Personal information
- Full name: Ignacio Martín Solanas
- Date of birth: 10 July 1962 (age 63)
- Place of birth: Logroño, Spain
- Height: 1.82 m (6 ft 0 in)
- Position: Centre back

Youth career
- Berceo

Senior career*
- Years: Team / Apps / (Gls)
- 1982–1983: Logroñés
- 1983–1985: Barcelona B / 60 / (3)
- 1985–1986: Murcia / 7 / (0)
- 1986–1994: Logroñés / 238 / (3)
- 1994–1995: Elche / 9 / (0)
- 1995: Calahorra
- Total:  / 314 / (6)

Managerial career
- 1996–1997: Logroñés (assistant)
- 1997–1998: Logroñés (youth)
- 1997–1998: Logroñés (interim)
- 1998–2000: Logroñés (assistant)
- 2001–2003: Calahorra
- 2005: Recreación
- 2005: Logroñés CF
- 2008–2009: Varea (youth)
- 2009–2010: Calahorra
- 2010–2011: UD Logroñés
- 2017–2018: Izarra
- 2020–2021: Tudelano

= Nacho Martín (footballer, born 1962) =

Spanish footballer and manager

Ignacio "Nacho" Martín Solanas (born 10 July 1962) is a Spanish retired footballer who played as a central defender, and a manager.

==Playing career==
Born in Logroño, La Rioja, Martín finished his formation with CD Berceo, and made his senior debut with CD Logroñés in 1982. The following year he joined Segunda División side FC Barcelona Atlètic, and made his professional debut on 3 September of that year by starting in a 3–1 home win against Deportivo de La Coruña.

Martín scored his first goal on 20 January 1985, netting the first in a 2–1 home win against Castilla CF. The following July he moved to fellow league team Real Murcia, but appeared rarely.

In 1986 Martín returned to Logroñés, now in the second tier. He achieved promotion to La Liga as an undisputed starter, and made his debut in the category on 29 August 1987 by starting in a 0–2 away loss against Valencia CF.

Martín scored his first goal in the main category of Spanish football on 8 December 1991, netting the first in a 2–1 home success over RCD Espanyol. During his eight-season spell at the club, he also acted as team captain.

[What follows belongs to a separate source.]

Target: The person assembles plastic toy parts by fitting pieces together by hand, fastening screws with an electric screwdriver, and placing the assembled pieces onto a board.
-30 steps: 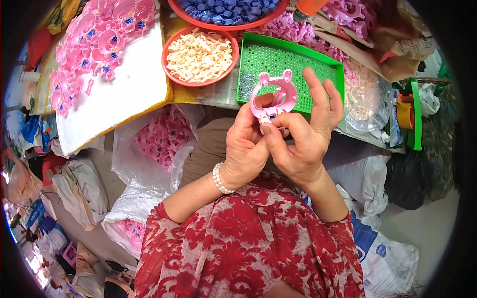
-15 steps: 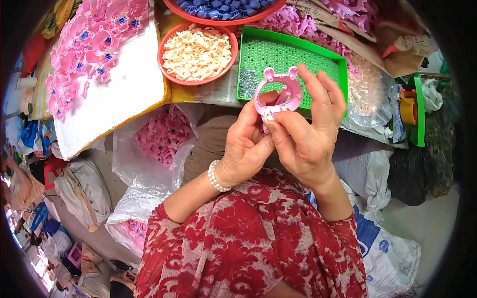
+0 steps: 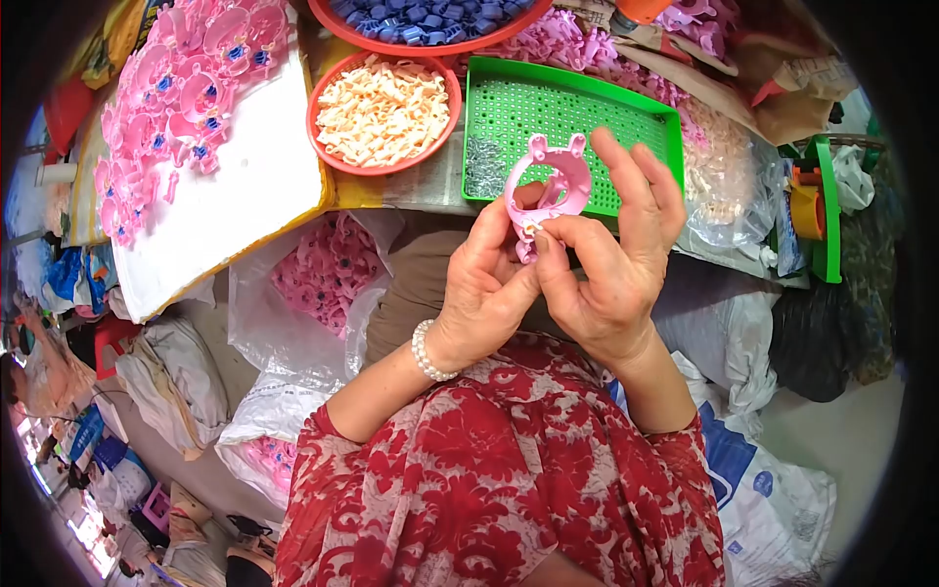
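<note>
My left hand (image 3: 486,293) grips a pink plastic ring-shaped part (image 3: 572,186) with two small ear-like knobs on its upper rim, held up over my lap. At the lower end of this part, my right hand (image 3: 618,259) pinches with thumb and forefinger, its other fingers stretched upward. A small pale, yellowish spot shows beside those fingertips; they partly hide it. Just behind the part stands a green perforated tray (image 3: 626,127), with small metal pieces (image 3: 484,166) heaped in its left corner.
A red bowl of cream-coloured pieces (image 3: 383,112) and a larger red bowl of blue pieces (image 3: 425,22) stand at the back. Many pink parts (image 3: 186,98) lie on a white board (image 3: 230,201) at left. Clear bags of pink parts (image 3: 328,269) sit below.
The pink part has tilted slightly in my hands, and the fingers keep their hold. The view has shifted a little. Something orange now shows at the top edge.
</note>
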Demonstrator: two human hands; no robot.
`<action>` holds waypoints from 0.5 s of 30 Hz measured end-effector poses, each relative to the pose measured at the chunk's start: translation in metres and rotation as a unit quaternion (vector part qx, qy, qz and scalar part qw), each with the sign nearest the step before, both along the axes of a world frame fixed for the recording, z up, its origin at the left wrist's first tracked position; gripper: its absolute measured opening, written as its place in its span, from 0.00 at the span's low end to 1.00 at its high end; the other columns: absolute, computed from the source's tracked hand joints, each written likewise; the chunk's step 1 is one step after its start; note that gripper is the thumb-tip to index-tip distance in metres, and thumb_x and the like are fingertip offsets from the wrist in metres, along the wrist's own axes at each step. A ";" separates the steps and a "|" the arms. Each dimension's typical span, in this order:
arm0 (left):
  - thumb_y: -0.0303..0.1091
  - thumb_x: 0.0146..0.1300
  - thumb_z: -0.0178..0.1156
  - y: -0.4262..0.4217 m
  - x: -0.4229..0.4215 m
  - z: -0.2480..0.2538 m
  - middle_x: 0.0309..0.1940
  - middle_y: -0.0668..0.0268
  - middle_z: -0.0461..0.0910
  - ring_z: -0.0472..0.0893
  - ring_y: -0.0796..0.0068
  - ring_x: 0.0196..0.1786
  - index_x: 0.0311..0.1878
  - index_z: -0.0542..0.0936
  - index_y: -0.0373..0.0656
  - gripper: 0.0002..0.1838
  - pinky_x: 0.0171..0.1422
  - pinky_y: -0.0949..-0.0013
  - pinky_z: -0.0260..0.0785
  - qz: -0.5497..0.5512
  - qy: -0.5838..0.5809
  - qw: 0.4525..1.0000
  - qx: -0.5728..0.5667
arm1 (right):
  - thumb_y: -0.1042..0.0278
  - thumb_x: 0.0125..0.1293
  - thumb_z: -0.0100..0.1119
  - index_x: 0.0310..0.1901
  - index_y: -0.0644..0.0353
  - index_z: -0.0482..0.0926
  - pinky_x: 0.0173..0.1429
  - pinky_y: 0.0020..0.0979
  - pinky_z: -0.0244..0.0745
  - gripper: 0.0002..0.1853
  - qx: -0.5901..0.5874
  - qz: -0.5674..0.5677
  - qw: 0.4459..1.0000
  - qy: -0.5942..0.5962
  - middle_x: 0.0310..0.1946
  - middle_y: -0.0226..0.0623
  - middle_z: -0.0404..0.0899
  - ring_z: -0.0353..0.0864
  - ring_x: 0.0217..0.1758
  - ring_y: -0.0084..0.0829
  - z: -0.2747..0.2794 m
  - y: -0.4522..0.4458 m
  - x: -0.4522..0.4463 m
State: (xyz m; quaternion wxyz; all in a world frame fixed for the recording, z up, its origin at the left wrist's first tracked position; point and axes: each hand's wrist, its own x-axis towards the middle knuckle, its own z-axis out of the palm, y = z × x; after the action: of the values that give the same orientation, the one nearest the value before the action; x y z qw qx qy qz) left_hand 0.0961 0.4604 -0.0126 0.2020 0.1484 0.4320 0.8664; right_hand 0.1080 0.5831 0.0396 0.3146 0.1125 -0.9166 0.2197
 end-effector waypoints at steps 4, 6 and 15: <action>0.15 0.61 0.51 0.001 0.001 -0.001 0.58 0.62 0.66 0.68 0.76 0.59 0.67 0.55 0.36 0.31 0.64 0.71 0.62 0.008 0.010 1.000 -0.004 | 0.74 0.43 0.63 0.25 0.61 0.78 0.65 0.44 0.55 0.05 -0.004 0.006 1.000 -0.009 0.56 0.49 0.71 0.61 0.63 0.50 -0.002 0.003 0.000; 0.15 0.60 0.51 0.002 0.002 -0.003 0.57 0.63 0.66 0.69 0.77 0.57 0.67 0.56 0.36 0.31 0.62 0.72 0.63 0.024 0.012 0.999 -0.026 | 0.75 0.41 0.63 0.23 0.60 0.77 0.65 0.44 0.55 0.05 -0.009 0.011 1.000 -0.024 0.56 0.48 0.72 0.61 0.63 0.50 -0.001 0.004 -0.001; 0.17 0.60 0.52 0.006 0.004 -0.015 0.55 0.62 0.69 0.71 0.77 0.54 0.67 0.57 0.35 0.31 0.56 0.73 0.67 0.101 0.091 0.982 -0.127 | 0.76 0.40 0.59 0.18 0.60 0.73 0.65 0.47 0.54 0.04 -0.033 -0.019 0.999 -0.037 0.56 0.49 0.71 0.59 0.63 0.53 -0.004 -0.006 -0.005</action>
State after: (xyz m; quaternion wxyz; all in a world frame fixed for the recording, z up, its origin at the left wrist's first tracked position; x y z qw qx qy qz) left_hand 0.0997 0.4663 -0.0275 0.0902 0.1556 0.5681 0.8030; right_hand 0.1034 0.5773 0.0356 0.2876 0.0764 -0.9219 0.2481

Martín subsequently represented Elche CF in Segunda División B and CD Calahorra in Tercera División, retiring with the latter in 1995 at the age of 33.

==Managerial career==
Martín started his managerial career as Miguel Ángel Lotina's assistant at his main club Logroñés. He continued in the role during the campaign, behind Líber Arispe and Carlos Aimar, and also acted as an interim for two first division matches.

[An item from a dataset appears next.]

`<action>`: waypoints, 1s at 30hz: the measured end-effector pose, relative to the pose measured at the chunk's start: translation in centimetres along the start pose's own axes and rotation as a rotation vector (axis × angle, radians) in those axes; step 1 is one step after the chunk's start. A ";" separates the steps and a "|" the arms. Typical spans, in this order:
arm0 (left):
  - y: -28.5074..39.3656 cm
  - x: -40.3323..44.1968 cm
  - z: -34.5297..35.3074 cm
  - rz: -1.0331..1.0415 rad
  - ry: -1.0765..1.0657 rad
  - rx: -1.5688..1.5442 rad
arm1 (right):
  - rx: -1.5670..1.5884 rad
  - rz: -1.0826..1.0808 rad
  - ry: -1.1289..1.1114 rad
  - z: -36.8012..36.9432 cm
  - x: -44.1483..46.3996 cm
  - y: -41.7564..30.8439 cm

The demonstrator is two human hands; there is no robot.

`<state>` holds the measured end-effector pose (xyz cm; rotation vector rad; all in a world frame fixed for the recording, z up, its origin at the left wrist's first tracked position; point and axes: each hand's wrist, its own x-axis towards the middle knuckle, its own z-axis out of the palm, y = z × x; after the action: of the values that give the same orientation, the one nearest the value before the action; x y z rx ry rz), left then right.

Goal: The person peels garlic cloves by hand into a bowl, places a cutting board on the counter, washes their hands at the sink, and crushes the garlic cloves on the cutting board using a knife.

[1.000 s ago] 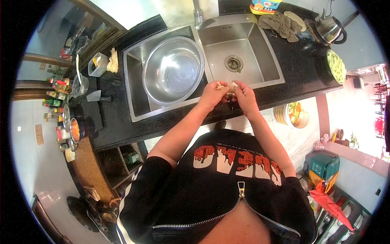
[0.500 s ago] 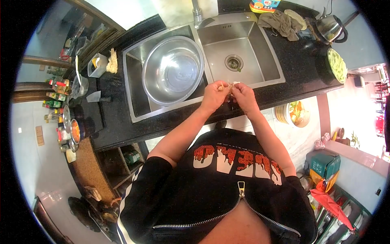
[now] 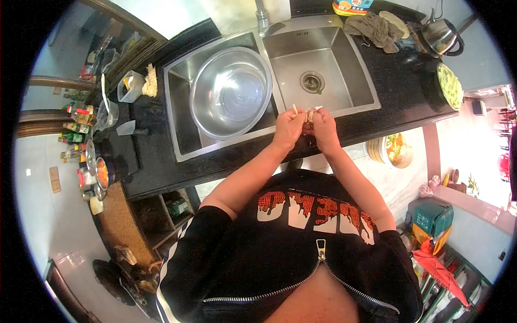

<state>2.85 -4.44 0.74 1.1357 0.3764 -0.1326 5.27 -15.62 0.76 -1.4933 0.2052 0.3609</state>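
Observation:
Over the front rim of the sink, my left hand (image 3: 290, 128) and my right hand (image 3: 325, 129) meet with bent, closed fingers. Between their fingertips is a small pale piece (image 3: 309, 115) that looks like garlic, mostly hidden by the fingers. A thin pale bit pokes up from my left fingers, and a whitish bit shows at my right fingertips. Just beyond the hands lies the right sink basin (image 3: 343, 86), with a drain (image 3: 312, 82) and a green scrap beside it. A large metal bowl (image 3: 202, 116) sits in the left basin.
A faucet (image 3: 262, 21) rises behind the sink. Left on the black counter are a cleaver (image 3: 127, 128) and a plastic container (image 3: 130, 87). To the right are a grey cloth (image 3: 371, 31), a kettle (image 3: 441, 37) and a bowl of pale green pieces (image 3: 449, 87). A bucket of scraps (image 3: 397, 149) stands below.
My fingers have shifted around the small pale piece, and a thin pale bit now sticks up from my left hand. The view has moved slightly; the sink and bowl stay put.

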 end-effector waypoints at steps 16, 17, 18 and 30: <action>2.3 0.8 -1.5 -0.175 -0.121 0.255 | -0.335 -0.141 -0.098 -1.0 -0.6 -0.5; 2.3 0.7 -1.4 -0.141 -0.122 0.248 | -0.344 -0.139 -0.076 -0.8 -0.8 -0.7; 2.4 0.4 -1.2 -0.107 -0.123 0.240 | -0.354 -0.136 -0.054 -0.7 -1.0 -0.9; 0.6 -0.6 -0.5 0.017 -0.050 0.170 | 0.330 0.218 -0.111 -0.5 -1.1 0.1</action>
<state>2.37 -3.75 1.31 1.3007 0.3157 -0.1802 4.21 -16.22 0.99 -1.1243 0.3245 0.5557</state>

For the 1997–98 season, Martín was named manager of Logroñés' youth squad. After Víctor Muñoz's dismissal, he was named interim for four second level matches before the appointment of Marco Antonio Boronat; he subsequently acted as the latter's assistant.

In March 2005, Martín was appointed manager of third-tier club CD Recreación de La Rioja and remained in charge after the club's renaming to Logroñés CF. Dismissed in November of that year, he remained three years without a club until joining CD Varea's youth setup in December 2008.

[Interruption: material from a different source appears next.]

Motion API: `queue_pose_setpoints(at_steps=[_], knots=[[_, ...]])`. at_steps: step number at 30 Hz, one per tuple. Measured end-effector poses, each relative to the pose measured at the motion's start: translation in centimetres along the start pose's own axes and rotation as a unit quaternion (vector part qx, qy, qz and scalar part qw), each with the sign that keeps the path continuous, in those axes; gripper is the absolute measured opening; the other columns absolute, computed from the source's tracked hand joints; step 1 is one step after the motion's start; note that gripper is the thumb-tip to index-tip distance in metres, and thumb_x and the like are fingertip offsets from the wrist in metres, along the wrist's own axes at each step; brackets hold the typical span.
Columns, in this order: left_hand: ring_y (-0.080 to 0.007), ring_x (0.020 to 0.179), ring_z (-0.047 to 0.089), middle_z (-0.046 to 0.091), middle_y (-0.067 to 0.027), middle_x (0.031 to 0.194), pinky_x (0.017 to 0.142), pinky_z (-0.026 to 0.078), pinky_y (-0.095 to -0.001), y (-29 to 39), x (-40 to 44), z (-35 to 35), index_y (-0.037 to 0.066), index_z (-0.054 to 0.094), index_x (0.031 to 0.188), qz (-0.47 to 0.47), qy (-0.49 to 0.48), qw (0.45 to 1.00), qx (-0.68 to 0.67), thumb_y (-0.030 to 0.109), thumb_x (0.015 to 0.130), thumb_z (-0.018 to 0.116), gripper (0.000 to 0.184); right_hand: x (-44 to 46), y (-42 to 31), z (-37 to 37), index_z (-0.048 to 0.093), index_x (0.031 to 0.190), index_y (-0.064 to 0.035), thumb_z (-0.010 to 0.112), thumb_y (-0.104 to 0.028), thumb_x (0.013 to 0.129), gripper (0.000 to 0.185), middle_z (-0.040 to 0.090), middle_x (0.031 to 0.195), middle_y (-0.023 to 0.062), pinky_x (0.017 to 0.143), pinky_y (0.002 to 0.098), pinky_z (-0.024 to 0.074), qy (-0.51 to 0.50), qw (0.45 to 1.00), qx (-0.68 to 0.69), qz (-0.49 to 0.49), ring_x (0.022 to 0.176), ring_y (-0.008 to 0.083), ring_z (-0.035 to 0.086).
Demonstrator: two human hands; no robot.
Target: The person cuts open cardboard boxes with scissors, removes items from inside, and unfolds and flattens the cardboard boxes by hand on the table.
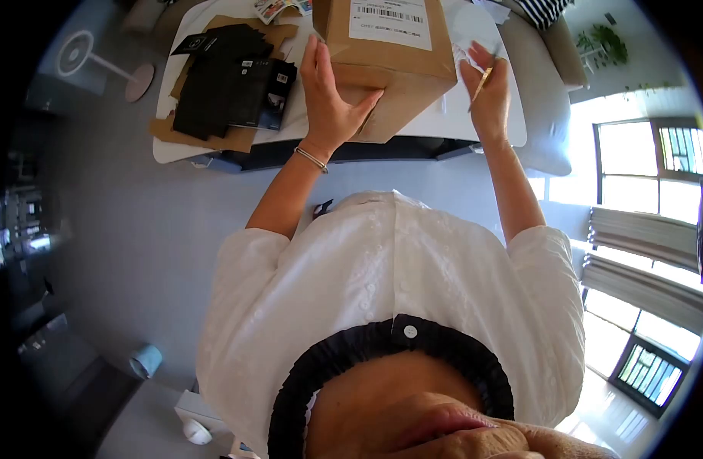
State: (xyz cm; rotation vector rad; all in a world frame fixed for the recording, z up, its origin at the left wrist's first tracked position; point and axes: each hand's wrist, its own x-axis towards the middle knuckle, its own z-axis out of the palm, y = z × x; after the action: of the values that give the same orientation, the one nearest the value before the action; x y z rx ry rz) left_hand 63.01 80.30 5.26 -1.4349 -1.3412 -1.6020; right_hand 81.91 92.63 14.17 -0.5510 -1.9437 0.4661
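A brown cardboard box [401, 96] with a white barcode label [390, 21] stands tilted in view near the table's front edge. My left hand [326, 107] grips its left front corner, with the fingers up along the side and the thumb across the front face. To the right of the box and apart from it, my right hand [492, 103] is closed around a thin, gold-coloured pointed tool [481, 86]. The tool's tip points down toward me, and its exact kind is unclear.
Black flat boxes [221, 96] lie on flattened cardboard [162, 128] at the left of the white table [172, 151]. A colourful printed sheet [279, 9] lies at the back. A sofa [546, 107] stands right of the table, and a white fan [99, 61] stands left.
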Motion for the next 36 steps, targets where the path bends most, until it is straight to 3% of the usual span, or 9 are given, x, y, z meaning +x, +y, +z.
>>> queue_pose_setpoints(at_steps=[3,6,10,15,21,23,28,35,36], knots=[[-0.0356,0.129,0.024,0.018,-0.0208,0.143,0.106,0.025,-0.0443,-0.1,0.5,0.3,0.001,0.008,0.142,-0.014,-0.002,0.999,-0.052,0.028,0.064,0.083,0.111,0.8,-2.2,-0.4,0.05,0.114,-0.0025,0.068,-0.021,0.082,0.041,0.063,0.105,0.0107,0.075,0.0354,0.0484,-0.06,0.997,0.002,0.046,0.09,0.0221,0.063],[-0.0384,0.129,0.027,0.02,-0.0227,0.143,0.104,0.031,-0.0436,0.2,0.9,0.4,0.005,0.017,0.141,-0.036,0.008,0.998,-0.056,0.017,0.06,0.084,0.106,2.8,-4.9,-0.8,0.047,0.121,-0.0018,0.072,-0.019,0.074,0.057,0.062,0.097,0.013,0.074,0.0373,0.0487,-0.169,0.962,-0.185,-0.105,0.084,0.0291,0.061],[-0.0371,0.127,0.032,0.025,-0.022,0.141,0.101,0.036,-0.0417,1.0,2.1,1.3,0.006,0.028,0.135,-0.06,0.016,0.996,-0.058,0.017,0.058,0.085,0.097,4.5,-5.8,0.9,0.041,0.129,-0.0079,0.085,-0.024,0.059,0.084,0.059,0.096,0.0105,0.078,0.0384,0.0488,-0.236,0.92,-0.293,-0.113,0.087,0.0265,0.06],[-0.0356,0.122,0.039,0.03,-0.0209,0.139,0.096,0.041,-0.0406,-0.8,2.0,1.2,0.008,0.043,0.117,-0.04,0.026,0.998,-0.042,0.016,0.056,0.086,0.075,3.3,-4.8,2.0,0.05,0.116,-0.0017,0.076,-0.029,0.07,0.059,0.062,0.095,0.0124,0.078,0.0382,0.0477,-0.205,0.933,-0.263,-0.133,0.089,0.0292,0.059],[-0.0338,0.126,0.034,0.031,-0.02,0.138,0.102,0.033,-0.0412,-2.6,1.9,0.8,0.009,0.037,0.117,0.009,-0.016,0.997,-0.069,0.017,0.059,0.086,0.077,5.7,-7.6,-2.5,0.057,0.094,-0.0015,0.073,-0.042,0.073,0.048,0.062,0.083,0.0114,0.07,0.0365,0.0468,-0.257,0.925,-0.242,-0.139,0.079,0.027,0.06],[-0.0342,0.127,0.035,0.032,-0.0204,0.138,0.102,0.033,-0.0413,-2.8,2.5,0.8,0.009,0.037,0.116,0.021,-0.019,0.996,-0.085,0.016,0.059,0.086,0.076,6.3,-10.8,-4.5,0.057,0.087,-0.0027,0.074,-0.035,0.075,0.038,0.062,0.076,0.0122,0.06,0.0341,0.0444,-0.394,0.855,-0.338,0.011,0.071,0.0233,0.06],[-0.0354,0.128,0.034,0.033,-0.0207,0.138,0.104,0.031,-0.0419,-2.5,2.5,0.8,0.01,0.038,0.115,0.024,-0.018,0.995,-0.099,0.015,0.061,0.085,0.072,6.2,-9.9,-5.3,0.054,0.074,-0.0036,0.067,-0.048,0.079,0.046,0.052,0.056,0.0089,0.051,0.0355,0.0377,-0.485,0.788,-0.38,-0.012,0.053,0.0232,0.053],[-0.0353,0.129,0.033,0.035,-0.0173,0.138,0.105,0.031,-0.043,-2.4,2.2,0.2,0.01,0.041,0.113,0.011,-0.017,0.994,-0.109,0.014,0.063,0.083,0.066,8.0,-11.6,-3.1,0.053,0.071,-0.0033,0.062,-0.053,0.081,0.051,0.051,0.054,0.0069,0.052,0.0353,0.0385,-0.56,0.716,-0.417,0.008,0.05,0.0223,0.05],[-0.035,0.129,0.033,0.035,-0.0164,0.138,0.105,0.031,-0.0431,-2.6,2.1,0.0,0.01,0.042,0.112,0.01,-0.023,0.993,-0.116,0.013,0.063,0.083,0.064,8.3,-12.1,-2.7,0.058,0.076,-0.0013,0.057,-0.06,0.08,0.059,0.056,0.061,0.0096,0.057,0.0374,0.0417,-0.573,0.703,-0.418,0.045,0.059,0.0241,0.055]])
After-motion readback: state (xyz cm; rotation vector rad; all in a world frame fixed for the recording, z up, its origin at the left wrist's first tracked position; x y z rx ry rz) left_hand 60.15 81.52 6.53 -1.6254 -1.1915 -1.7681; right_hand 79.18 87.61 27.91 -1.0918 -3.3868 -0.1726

On 23 June 2009, Martín was named Calahorra manager in the fourth division. On 3 November of the following year, he was appointed at the helm of UD Logroñés, but was sacked roughty a year later.

On 10 October 2017, after nearly six years out of work, Martín took over third level side CD Izarra, but was dismissed after only 12 matches. In January 2020, after more than a year without a club, when he appointed in charge of CD Tudelano.